Abdoul Havugimana, 26, came to Grand Rapids a decade ago through Bethany with his younger brother and their grandmother, fleeing the Democratic Republic of Congo after nine years in a refugee camp in Rwanda.

After a warm welcome, he has seen his neighbors’ attitudes toward refugees change over the past four years.

“What they don’t understand is that no one leaves home until it’s dangerous,” said Havugimana, who is finishing a degree in political science at Calvin University in Grand Rapids.

Agencies like Bethany will also need to re-energize their volunteers, most of them in churches and other houses of worship, who have been inactive or working at reduced levels for years.

Fifth Reformed Church, nestled in Grand Rapids’ Eastgate neighborhood, has co-sponsored more than 75 Bethany refugees, according to its website, greeting refugees at the airport, collecting needed items for their new homes, acquainting them with local public transportation and tutoring them in English.

Fifth Reformed usually welcomes a refugee family or individual every six months, according to Dave Lubbers, 75, who co-leads Fifth Reformed’s refugee resettlement committee, founded about four years ago by a former refugee the church had welcomed. Last year, they sponsored only four.


To Lubbers, those refugees are “the most amazing people.”

Dave Lubbers, who co-leads the refugee resettlement committee at Fifth Reformed Church, May 18, 2021, at the church in Grand Rapids, Michigan. RNS photos by Emily McFarlan Miller

Dave Lubbers, who co-leads the refugee resettlement committee at Fifth Reformed Church, May 18, 2021, at the church in Grand Rapids, Michigan. RNS photos by Emily McFarlan Miller

He got involved with the committee after volunteering to drive two men to get their learners’ permits. Realizing the permits were of little value without somebody to teach them to drive, Lubbers asked if they’d like him to teach them — the words leaving his mouth, he said, before he even had time to pray about it.

Lubbers has enjoyed “knocking down barriers” for the refugees he has accompanied, but more importantly, he said, he feels it’s his “Christian responsibility.”

Jessica Sprunger said her family is hopeful their foster daughter will be able to join them before the new school year begins. She has heard that the long delay means the 16-year-old, currently in a refugee camp in Niger, may need to start the interview process over again.

She would love to work with their daughter on her English before she starts school. She has been working on learning Tigrinya, the girl’s native tongue. The language isn’t available on Google Translate, Sprunger said, but she has been learning common phrases and found a Tigrinya audio Bible.

In the meantime, Sprunger and her husband, Josh Sprunger, 35, who already have two daughters, ages 6 and 7, are expecting their third.

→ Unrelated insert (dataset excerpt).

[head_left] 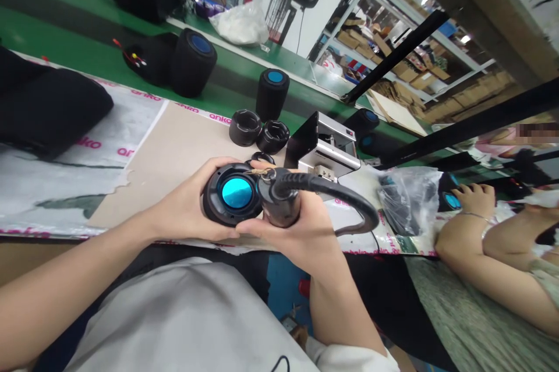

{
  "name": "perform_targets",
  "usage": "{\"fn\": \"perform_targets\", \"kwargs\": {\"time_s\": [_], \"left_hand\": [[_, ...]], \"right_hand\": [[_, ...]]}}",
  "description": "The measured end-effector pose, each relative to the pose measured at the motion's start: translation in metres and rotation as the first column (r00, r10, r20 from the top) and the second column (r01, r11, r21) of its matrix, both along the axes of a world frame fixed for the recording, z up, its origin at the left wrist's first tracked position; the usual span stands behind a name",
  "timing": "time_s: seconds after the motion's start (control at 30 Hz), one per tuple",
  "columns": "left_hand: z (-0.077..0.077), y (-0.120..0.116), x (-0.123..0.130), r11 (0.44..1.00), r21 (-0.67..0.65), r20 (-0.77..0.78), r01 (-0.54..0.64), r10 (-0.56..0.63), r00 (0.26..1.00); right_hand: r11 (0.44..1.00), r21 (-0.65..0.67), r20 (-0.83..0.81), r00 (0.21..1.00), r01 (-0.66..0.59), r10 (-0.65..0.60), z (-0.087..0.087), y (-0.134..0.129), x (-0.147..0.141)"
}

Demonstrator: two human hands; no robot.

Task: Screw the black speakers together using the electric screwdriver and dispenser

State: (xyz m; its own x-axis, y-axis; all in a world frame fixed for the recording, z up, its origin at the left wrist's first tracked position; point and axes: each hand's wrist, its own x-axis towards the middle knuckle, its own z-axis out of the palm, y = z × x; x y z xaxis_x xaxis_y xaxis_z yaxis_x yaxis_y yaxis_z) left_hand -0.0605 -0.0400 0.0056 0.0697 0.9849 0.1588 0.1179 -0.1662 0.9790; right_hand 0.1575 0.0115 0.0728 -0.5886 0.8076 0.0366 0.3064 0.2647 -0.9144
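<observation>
My left hand [186,200] is wrapped around a round black speaker [211,197] with a shiny blue disc in its end, held over the near edge of the workbench. In my right hand [305,232] is a corded electric screwdriver [279,209], its cable end turned towards me and its tip hidden. The right thumb and the tool's body are close against the speaker's right side. Just beyond my hands, two black plastic rings [245,127] stand on a beige cardboard sheet [174,145]. An upright black speaker [273,94] is behind them.
A silver and black metal device [327,148] stands right of the rings. Another speaker [194,63] is at the back left, with black fabric [52,104] nearer. To the right, a co-worker's hand [477,200] rests by a clear plastic bag [410,197]. A dark bar [402,52] crosses the upper right.
</observation>
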Motion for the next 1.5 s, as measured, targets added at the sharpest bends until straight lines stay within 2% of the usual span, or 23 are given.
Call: {"fn": "perform_targets", "kwargs": {"time_s": [0.23,0.43,0.67,0.8,0.97,1.13,1.3,1.5], "left_hand": [[-0.006,-0.001,0.0,0.999,0.04,-0.017,-0.012,0.013,1.0],[-0.007,-0.001,0.002,0.996,0.086,-0.015,0.02,-0.019,1.0],[-0.013,-0.001,0.005,0.993,0.119,0.049,0.016,-0.022,0.999],[-0.014,0.0,0.004,0.991,0.128,0.048,0.038,-0.044,0.998],[-0.013,0.0,0.005,0.989,0.145,0.063,0.023,-0.032,0.998],[-0.009,-0.002,0.004,0.993,0.114,0.054,0.033,-0.04,0.998],[-0.009,-0.002,0.003,0.991,0.134,0.02,0.009,-0.012,1.0],[-0.009,0.0,0.003,0.988,0.155,0.004,0.004,-0.005,1.0]], "right_hand": [[0.997,0.059,0.008,0.999,-0.04,0.04,0.0,0.001,0.002],[0.981,0.185,-0.011,0.998,-0.055,0.058,-0.002,0.001,0.006],[0.971,0.239,-0.011,1.0,0.013,-0.01,-0.003,-0.003,0.007],[0.976,0.218,0.025,1.0,-0.013,0.008,-0.001,-0.007,0.003],[0.996,0.08,0.067,0.997,0.035,-0.04,0.006,-0.01,-0.002],[0.995,0.047,0.095,0.992,-0.094,0.089,0.011,-0.003,0.002],[0.999,-0.011,0.141,0.99,-0.032,0.033,0.011,0.003,0.002],[0.994,0.106,0.153,0.988,0.0,-0.017,0.01,-0.009,-0.002]]}}
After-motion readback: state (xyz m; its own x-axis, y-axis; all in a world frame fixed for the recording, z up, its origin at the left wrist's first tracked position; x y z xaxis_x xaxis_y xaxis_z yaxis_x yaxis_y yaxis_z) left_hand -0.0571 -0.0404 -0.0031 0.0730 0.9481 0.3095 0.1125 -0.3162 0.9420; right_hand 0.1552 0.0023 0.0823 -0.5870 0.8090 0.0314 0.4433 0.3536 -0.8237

Josh and Jessica Sprunger with their children. Photo courtesy of Jessica Sprunger

Josh and Jessica Sprunger with their children. Photo courtesy of Jessica Sprunger

“We didn’t know that this was quite the order of how things would go, but God has a plan and a purpose in it, so we’re excited that our foster daughter can join us for the excitement,” she said.


RELATED: Biden raises refugee ceiling, and faith-based groups brace for rebuilding work


Sprunger said she’s hopeful the new White House administration will “really open things up.” Meanwhile, her family, which attends a nondenominational Christian church, prays for their foster daughter every day, she added.

They can’t wait to “give her the love and support of a family,” she said, “and I’m sure we’re going to have so much to learn from each other.”